**WHAT THE TASK REQUIRES**
Down to the last line below, give the listing again exactly.

──────────────────────────────

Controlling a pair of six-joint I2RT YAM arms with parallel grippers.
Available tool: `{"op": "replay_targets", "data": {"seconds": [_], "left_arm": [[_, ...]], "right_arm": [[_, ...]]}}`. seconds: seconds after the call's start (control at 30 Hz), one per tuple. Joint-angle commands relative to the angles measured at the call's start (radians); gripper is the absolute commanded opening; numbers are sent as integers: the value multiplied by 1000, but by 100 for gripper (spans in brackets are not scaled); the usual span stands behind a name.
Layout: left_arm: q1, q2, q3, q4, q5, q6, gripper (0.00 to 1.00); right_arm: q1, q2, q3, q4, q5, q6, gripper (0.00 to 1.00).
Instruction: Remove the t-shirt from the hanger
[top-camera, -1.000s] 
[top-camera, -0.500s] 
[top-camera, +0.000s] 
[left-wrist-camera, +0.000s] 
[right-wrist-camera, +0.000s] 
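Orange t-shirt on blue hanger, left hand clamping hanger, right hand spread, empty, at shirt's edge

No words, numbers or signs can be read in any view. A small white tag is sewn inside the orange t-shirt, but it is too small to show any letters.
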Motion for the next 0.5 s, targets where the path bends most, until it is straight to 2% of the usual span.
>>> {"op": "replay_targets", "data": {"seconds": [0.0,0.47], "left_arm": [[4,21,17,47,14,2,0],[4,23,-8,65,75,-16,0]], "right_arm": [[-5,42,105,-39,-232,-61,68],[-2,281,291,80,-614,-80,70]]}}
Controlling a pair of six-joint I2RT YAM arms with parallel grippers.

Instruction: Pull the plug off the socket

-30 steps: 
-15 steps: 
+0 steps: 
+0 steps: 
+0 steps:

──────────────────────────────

**TASK OUTPUT**
Controlling a pair of six-joint I2RT YAM arms with parallel grippers.
Available tool: `{"op": "replay_targets", "data": {"seconds": [_], "left_arm": [[_, ...]], "right_arm": [[_, ...]]}}`. seconds: seconds after the call's start (control at 30 Hz), one per tuple. Joint-angle commands relative to the angles measured at the call's start (radians); gripper is the absolute commanded opening; numbers are sent as integers: the value multiplied by 1000, but by 100 for gripper (spans in brackets are not scaled); the usual span stands behind a name.
Layout: left_arm: q1, q2, q3, q4, q5, q6, gripper (0.00 to 1.00); right_arm: q1, q2, q3, q4, q5, q6, gripper (0.00 to 1.00).
Instruction: Remove the t-shirt from the hanger
[top-camera, -1.000s] 
[top-camera, -0.500s] 
[top-camera, +0.000s] 
[left-wrist-camera, +0.000s] 
[right-wrist-camera, +0.000s] 
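Orange t-shirt on blue hanger, left hand clamping hanger, right hand spread, empty, at shirt's edge

No words, numbers or signs can be read in any view. A small white tag is sewn inside the orange t-shirt, but it is too small to show any letters.
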Motion for the next 0.5 s, targets where the path bends most, until it is straight to 2% of the usual span.
>>> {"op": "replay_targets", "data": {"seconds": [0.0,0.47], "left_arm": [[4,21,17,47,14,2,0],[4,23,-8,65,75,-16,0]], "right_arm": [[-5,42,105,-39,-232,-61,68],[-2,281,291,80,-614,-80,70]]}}
Controlling a pair of six-joint I2RT YAM arms with parallel grippers.

Instruction: Pull the plug off the socket

-30 steps: 
-15 steps: 
+0 steps: 
+0 steps: 
+0 steps:

No further output is required here.